Reduce number of collisions in the ptrack map #5

Closed
@ololobus

Description

@ololobus

Previously we thought that 1 MB can track changes page-to-page in the 1 GB of data files. However, recently it became evident that our ptrack map or basic hash table behaves more like a Bloom filter with a number of hash functions k = 1. See more here: https://en.wikipedia.org/wiki/Bloom_filter#Probability_of_false_positives. Such filter has naturally more collisions.

For example, for database of size 22 GB and ptrack.map_size = 32 MB previously we thought that we will get almost zero collisions. However, theory says that we should track an extra 640 MB by tracking a 1 GB of data:

import math

def col_proba(n, m, k=1):
  return (1 - math.exp(-k*n/m))**k

map_size = 1024*1024      # 1 MB in bytes
map_size = map_size*32    # ptrack.map_size in bytes
map_pages = map_size // 8 # 64-bit uint or 8 bytes per slot

change_size = 1000*1024         # size of changes in data files in KB
change_pages = change_size // 8 # number of changed pages in DB

db_pages = 22*1024*1024 // 8 # 22 GB in pages

proba = col_proba(change_pages, map_pages, 1)

print("Collision probability: ", proba)
print("Extra data (MB): ", proba*(db_pages - change_pages)*8/1024)

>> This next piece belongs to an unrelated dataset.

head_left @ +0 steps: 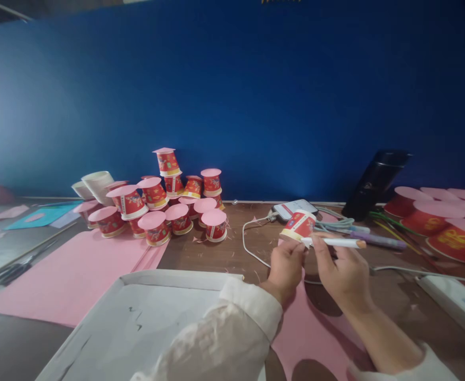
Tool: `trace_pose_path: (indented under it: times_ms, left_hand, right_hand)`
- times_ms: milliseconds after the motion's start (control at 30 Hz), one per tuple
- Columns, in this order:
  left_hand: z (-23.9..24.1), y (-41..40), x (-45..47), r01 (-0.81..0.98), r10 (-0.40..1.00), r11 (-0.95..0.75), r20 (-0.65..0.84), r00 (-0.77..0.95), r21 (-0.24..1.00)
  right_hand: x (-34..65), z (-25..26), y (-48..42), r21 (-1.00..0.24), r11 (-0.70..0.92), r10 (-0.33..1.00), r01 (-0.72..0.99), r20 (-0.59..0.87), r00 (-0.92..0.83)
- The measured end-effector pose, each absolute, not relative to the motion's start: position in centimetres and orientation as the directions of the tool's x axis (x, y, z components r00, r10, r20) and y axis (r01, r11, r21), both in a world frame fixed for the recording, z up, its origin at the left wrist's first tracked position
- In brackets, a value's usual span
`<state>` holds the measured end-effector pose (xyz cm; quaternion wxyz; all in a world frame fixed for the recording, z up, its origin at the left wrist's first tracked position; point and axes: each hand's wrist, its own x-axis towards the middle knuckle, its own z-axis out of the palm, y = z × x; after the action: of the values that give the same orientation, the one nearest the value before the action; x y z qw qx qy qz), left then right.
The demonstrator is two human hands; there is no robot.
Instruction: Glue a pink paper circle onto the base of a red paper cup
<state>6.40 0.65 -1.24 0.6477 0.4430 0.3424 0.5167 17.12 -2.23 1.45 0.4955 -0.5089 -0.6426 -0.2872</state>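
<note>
A red paper cup with a white and yellow edge sits tilted over the pink paper. My left hand pinches the cup's near edge, though its fingertips are partly hidden. In my right hand is a white marker, held between thumb and fingers, its tip end close to the cup's rim. The pink sheet under my hands has large round cut-outs that show the brown table.
Left stand several red cups topped with pink discs, some stacked. A white tray and pink sheets lie in front. Behind my hands are a phone with a cable, a black bottle and a purple marker. A power strip lies right.
</note>
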Motion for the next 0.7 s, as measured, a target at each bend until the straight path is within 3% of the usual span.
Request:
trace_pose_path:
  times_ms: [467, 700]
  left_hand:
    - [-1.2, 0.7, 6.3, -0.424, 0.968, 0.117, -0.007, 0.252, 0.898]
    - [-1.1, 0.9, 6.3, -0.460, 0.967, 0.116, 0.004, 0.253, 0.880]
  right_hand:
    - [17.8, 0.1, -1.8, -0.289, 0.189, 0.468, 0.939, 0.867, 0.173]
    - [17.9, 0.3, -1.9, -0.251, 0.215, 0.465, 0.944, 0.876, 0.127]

Collision probability:  0.030056617868655988
Extra data (MB):  647.0588694764261

Unfortunately this seems to be true and experiment confirms that we mark 1.6 GB of pages instead of 1 GB. Same experiment with 16 MB of map, 24 GB database and 1 GB insert: theory says there should be 1375 MB of extra blocks, in reality it appears to be ~1275 MB, which is very close.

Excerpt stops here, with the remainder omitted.